TSC2 pathogenic variants are associated with a more severe clinical phenotype than mosaic TSC2 or TSC1 variants in TSC infants. Early assessment of gene variant status and mosaicism might have benefit for clinical management in infants and young children with TSC.

中文翻译：

TSC2 致病变异可预测 TSC 婴儿的严重临床表现：EPISTOP 研究的结果。

目的

对一组 94 名患有结节性硬化症 (TSC) 的婴儿进行TSC1和TSC2的综合基因分型，并与临床表现相关联。

方法

婴儿在 4 个月大时入组，并接受强化临床监测，包括脑电图 (EEG)、脑磁共振成像 (MRI) 和神经心理学评估。
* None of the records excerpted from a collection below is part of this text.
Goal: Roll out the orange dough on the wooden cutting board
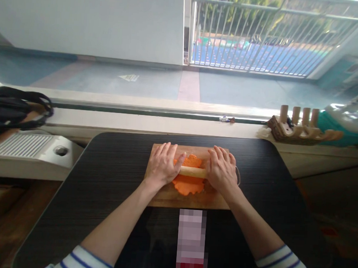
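Note:
A pale wooden rolling pin (194,172) lies crosswise on a flattened, ragged-edged piece of orange dough (189,186). My left hand (163,164) bears down on the pin's left end, its fingers reaching forward over it and the thumb beside the dough. On the right end rests my right hand (222,168), fingers curved over the wood. Both ends of the pin are hidden under my palms. Beneath everything is a wooden board (162,199), with a metal ring handle (238,175) at its right side, partly behind my right hand.
The board lies on a dark wood-grain table (102,177) with rounded corners. Behind it runs a white windowsill (137,122) holding a wooden rack with pegs (292,129) and a small wrapper (227,119). A black bag (12,110) and a white slatted unit (27,148) are at left.

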A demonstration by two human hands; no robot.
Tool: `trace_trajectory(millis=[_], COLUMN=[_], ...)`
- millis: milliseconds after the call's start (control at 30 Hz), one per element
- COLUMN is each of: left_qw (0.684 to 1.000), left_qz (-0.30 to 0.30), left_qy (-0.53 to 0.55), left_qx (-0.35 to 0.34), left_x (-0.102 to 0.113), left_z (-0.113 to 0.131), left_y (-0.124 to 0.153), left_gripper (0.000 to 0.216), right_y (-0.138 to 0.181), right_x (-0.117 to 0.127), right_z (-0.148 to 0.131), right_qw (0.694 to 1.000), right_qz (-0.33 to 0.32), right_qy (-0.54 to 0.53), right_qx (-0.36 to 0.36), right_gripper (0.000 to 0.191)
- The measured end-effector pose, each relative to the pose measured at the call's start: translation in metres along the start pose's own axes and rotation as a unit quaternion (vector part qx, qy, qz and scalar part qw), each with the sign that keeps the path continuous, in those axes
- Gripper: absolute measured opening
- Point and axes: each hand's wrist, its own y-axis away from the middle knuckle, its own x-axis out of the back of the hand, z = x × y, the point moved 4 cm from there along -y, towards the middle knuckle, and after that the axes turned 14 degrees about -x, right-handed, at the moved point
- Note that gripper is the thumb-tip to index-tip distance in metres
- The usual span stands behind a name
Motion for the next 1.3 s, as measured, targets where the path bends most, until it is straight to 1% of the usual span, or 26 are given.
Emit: trace_trajectory(millis=[233, 367, 467, 633, 800, 900, 1000, 1067, 1133, 1300], left_qw=[0.998, 0.998, 0.999, 1.0, 0.999, 0.999, 0.999, 0.998, 0.998, 1.0], left_qz=[-0.043, -0.045, -0.032, 0.005, 0.02, 0.019, 0.027, 0.032, 0.033, 0.021], left_qy=[0.009, 0.008, 0.003, -0.004, 0.006, 0.009, 0.027, 0.038, 0.041, 0.019], left_qx=[0.044, 0.043, 0.027, -0.011, -0.037, -0.045, -0.038, -0.027, -0.02, -0.012], left_x=[-0.006, -0.006, -0.004, 0.004, 0.011, 0.013, 0.013, 0.013, 0.013, 0.014], left_z=[-0.012, -0.012, -0.008, 0.003, 0.013, 0.017, 0.02, 0.021, 0.021, 0.019], left_y=[-0.028, -0.03, -0.022, 0.002, 0.026, 0.042, 0.058, 0.064, 0.065, 0.046], left_gripper=[0.069, 0.068, 0.066, 0.061, 0.06, 0.062, 0.063, 0.065, 0.066, 0.065], right_y=[-0.033, -0.033, -0.02, 0.012, 0.043, 0.06, 0.074, 0.078, 0.075, 0.05], right_x=[-0.009, -0.008, -0.005, -0.001, 0.004, 0.007, 0.009, 0.01, 0.01, 0.008], right_z=[0.0, -0.001, -0.001, -0.001, 0.0, -0.001, -0.002, -0.002, -0.002, -0.001], right_qw=[0.999, 0.999, 1.0, 1.0, 0.998, 0.997, 0.996, 0.995, 0.996, 0.998], right_qz=[-0.023, -0.018, 0.001, 0.023, 0.048, 0.066, 0.07, 0.067, 0.065, 0.045], right_qy=[-0.015, -0.017, -0.013, -0.01, -0.024, -0.035, -0.04, -0.039, -0.037, -0.022], right_qx=[-0.03, -0.033, -0.023, 0.0, 0.019, 0.029, 0.047, 0.058, 0.057, 0.043], right_gripper=[0.039, 0.038, 0.036, 0.034, 0.031, 0.031, 0.032, 0.033, 0.033, 0.034])
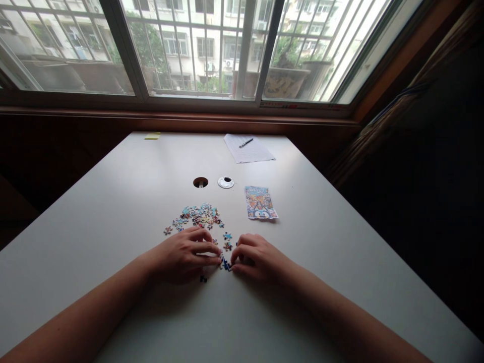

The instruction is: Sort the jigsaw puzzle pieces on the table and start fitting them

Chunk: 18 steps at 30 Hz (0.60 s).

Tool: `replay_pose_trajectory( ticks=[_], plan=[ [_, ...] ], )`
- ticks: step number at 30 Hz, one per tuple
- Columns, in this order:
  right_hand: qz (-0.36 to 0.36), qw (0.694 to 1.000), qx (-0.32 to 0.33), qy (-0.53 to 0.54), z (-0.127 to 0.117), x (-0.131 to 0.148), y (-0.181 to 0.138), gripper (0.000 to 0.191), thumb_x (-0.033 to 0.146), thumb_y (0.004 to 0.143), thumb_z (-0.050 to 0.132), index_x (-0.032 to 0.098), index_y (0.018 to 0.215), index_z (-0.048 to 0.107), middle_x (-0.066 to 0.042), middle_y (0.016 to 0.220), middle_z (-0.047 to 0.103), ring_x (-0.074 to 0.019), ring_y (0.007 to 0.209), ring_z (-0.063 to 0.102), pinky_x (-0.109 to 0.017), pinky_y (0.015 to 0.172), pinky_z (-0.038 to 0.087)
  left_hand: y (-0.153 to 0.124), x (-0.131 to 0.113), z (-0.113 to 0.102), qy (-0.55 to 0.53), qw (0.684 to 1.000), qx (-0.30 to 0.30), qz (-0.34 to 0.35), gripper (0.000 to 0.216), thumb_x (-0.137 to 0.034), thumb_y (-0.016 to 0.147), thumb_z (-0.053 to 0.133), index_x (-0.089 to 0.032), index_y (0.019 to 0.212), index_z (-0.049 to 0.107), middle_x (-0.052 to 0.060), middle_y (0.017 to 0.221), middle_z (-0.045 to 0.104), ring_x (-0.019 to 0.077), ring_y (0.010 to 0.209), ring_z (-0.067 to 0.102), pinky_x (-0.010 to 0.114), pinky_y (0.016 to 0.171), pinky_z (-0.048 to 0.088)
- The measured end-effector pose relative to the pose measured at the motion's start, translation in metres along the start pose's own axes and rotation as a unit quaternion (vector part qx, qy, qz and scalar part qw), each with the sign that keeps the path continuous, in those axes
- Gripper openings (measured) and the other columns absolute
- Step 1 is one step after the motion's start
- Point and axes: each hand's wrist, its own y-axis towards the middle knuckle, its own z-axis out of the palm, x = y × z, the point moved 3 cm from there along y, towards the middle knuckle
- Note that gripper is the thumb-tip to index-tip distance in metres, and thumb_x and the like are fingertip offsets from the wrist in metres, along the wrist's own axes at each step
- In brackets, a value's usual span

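Note:
Small dark-blue jigsaw puzzle pieces (226, 263) lie on the white table between my two hands. From the left, my left hand (189, 253) curls its fingers round the left edge of these pieces; its thumb is hidden beneath. My right hand (255, 257) pinches at the right edge, with thumb and fingertips close together on a piece. Just beyond the fingers are a light-blue puzzle piece (227, 236) and a multicoloured piece (227, 246). A dark piece (203, 278) lies below my left hand. Past that hand spreads a loose pile of puzzle pieces (202, 214).
A colourful picture sheet (260, 202) lies right of the pile. Farther back are a round hole (200, 182) in the table (94, 217), a silver ring-shaped cover (226, 182), papers (245, 151) with a pen (246, 143), and a yellow note (153, 136). A barred window stands behind.

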Motion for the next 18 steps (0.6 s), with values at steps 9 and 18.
replay_pose_trajectory(
  ticks=[9, 18],
  plan=[
    [0.012, 1.0, -0.003, -0.005, -0.0026, -0.0043, -0.0008, 0.009, 0.024, 0.087, 0.072, 0.022, 0.096, 0.072, -0.003, 0.094, 0.063, -0.0163, 0.085, 0.059, -0.03, 0.081, 0.044, 0.0005, -0.0001, -0.0023, 0.004, 1.0, -0.017, 0.003, 0.048, -0.01, 0.082, 0.061, -0.026, 0.127, 0.061, 0.005, 0.124, 0.069, 0.0242, 0.103, 0.058, 0.042, 0.09, 0.049],
    [0.003, 1.0, -0.009, -0.004, -0.0017, -0.0057, -0.0015, 0.011, 0.024, 0.087, 0.073, 0.023, 0.097, 0.072, -0.004, 0.094, 0.063, -0.0168, 0.085, 0.059, -0.03, 0.08, 0.044, -0.0023, 0.0015, 0.0003, 0.008, 1.0, -0.017, -0.004, 0.048, -0.009, 0.082, 0.061, -0.027, 0.126, 0.062, 0.005, 0.126, 0.069, 0.0241, 0.105, 0.057, 0.042, 0.091, 0.05]
  ],
)
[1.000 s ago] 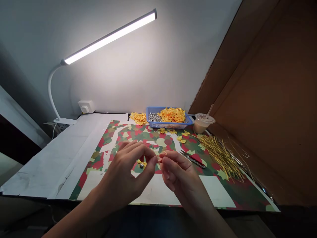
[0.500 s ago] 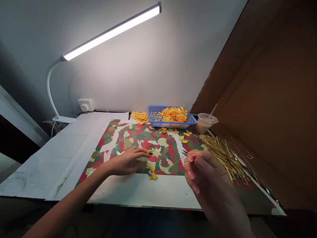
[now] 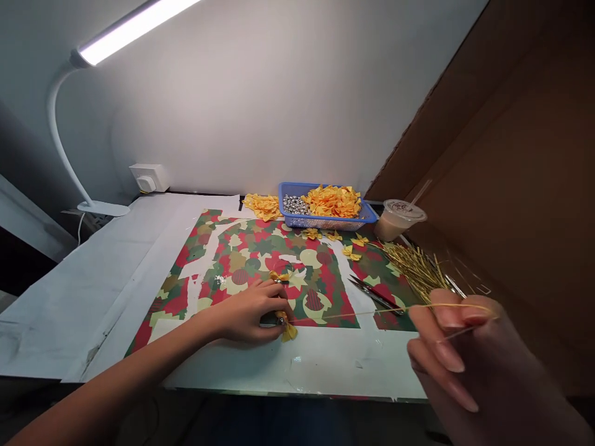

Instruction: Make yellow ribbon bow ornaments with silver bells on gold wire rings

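My left hand (image 3: 253,310) rests on the table with thumb and fingers closed on a yellow ribbon bow (image 3: 289,332) that has a small silver bell (image 3: 281,319) at its centre. From the bow a thin yellow thread (image 3: 357,314) runs taut to the right. My right hand (image 3: 458,353), raised over the table's front right, pinches this thread and a fine pale needle (image 3: 458,334), partly hidden by the fingers. Just beyond my left fingers lies another yellow bow (image 3: 279,277) with a bell.
A blue basket (image 3: 290,221) holds silver bells and yellow bows, with a pile of yellow ribbon pieces (image 3: 263,206) beside it. Several loose bows (image 3: 352,253), scissors (image 3: 376,294), gold twist ties (image 3: 413,266) and a drink cup (image 3: 398,218) lie rightward. A lamp (image 3: 60,130) stands left.
My right hand has moved right and toward me, drawing the thread out straight. My left hand has shifted right and closed on the bow with the bell. The view has tilted down.
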Motion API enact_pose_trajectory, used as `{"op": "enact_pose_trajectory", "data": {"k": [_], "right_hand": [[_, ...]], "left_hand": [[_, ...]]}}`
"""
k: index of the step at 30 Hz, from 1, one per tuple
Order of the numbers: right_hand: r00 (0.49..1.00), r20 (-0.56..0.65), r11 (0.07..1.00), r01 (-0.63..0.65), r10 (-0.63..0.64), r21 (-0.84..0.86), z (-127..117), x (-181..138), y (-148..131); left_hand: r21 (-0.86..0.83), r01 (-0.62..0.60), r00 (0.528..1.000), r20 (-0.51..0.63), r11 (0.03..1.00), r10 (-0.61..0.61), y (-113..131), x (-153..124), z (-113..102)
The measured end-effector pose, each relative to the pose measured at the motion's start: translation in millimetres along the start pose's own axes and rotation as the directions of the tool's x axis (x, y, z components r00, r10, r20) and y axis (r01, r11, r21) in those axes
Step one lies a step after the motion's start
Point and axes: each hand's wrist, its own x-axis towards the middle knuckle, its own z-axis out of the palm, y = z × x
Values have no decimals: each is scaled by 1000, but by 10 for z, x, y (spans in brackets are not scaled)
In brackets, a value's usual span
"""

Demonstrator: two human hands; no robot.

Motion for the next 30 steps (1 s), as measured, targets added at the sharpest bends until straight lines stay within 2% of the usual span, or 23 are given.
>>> {"op": "enact_pose_trajectory", "data": {"k": [7, 12, 16, 20, 26, 30], "right_hand": [[995, 85, 998, 55, -57, 24, -146, 35, 30], [981, 184, 998, 60, -65, 30, -127, 47, 56], [982, 179, 997, 59, -65, 40, -100, 84, 68], [993, 100, 997, 68, -70, 31, -36, 208, 93], [998, 27, 997, 58, -59, 46, 46, 461, 216], [999, 34, 999, 16, -18, 52, 46, 640, 353]], "left_hand": [[14, 67, 993, -97, 998, -66, 60, -78, 73], [45, 43, 971, -238, 998, -32, 138, -146, 197], [59, 36, 959, -284, 998, -17, 177, -145, 317], [8, 47, 964, -261, 999, -44, 165, -99, 314], [-102, -6, 995, -95, 995, -4, 60, -11, 122], [-190, 35, 999, -12, 981, -38, -58, 68, 10]]}}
靶向大规模平行测序 (MPS)、基因组测序和多重连接依赖性探针扩增 (MLPA) 用于TSC1 / TSC2中的变异检测。

结果

TSC1或TSC2的致病性变异在94 名受试者中的 93 名 (99%) 中被鉴定，其中 23 名在TSC1中，70 名在TSC2中。九名（10%）受试者有镶嵌现象。在 2 岁时评估的 24 项临床特征中有 8 项在TSC1与TSC2变异体中的发生率显着降低，包括皮质结节、低黑色素斑、面部血管纤维瘤、肾囊肿、耐药性癫痫、发育迟缓、室管膜下巨细胞星形细胞瘤和中位癫痫发作- 自由生存。此外，定量脑 MRI 分析显示TSC1与TSC2的结节和室管膜下结节/巨细胞星形细胞瘤体积存在显着差异。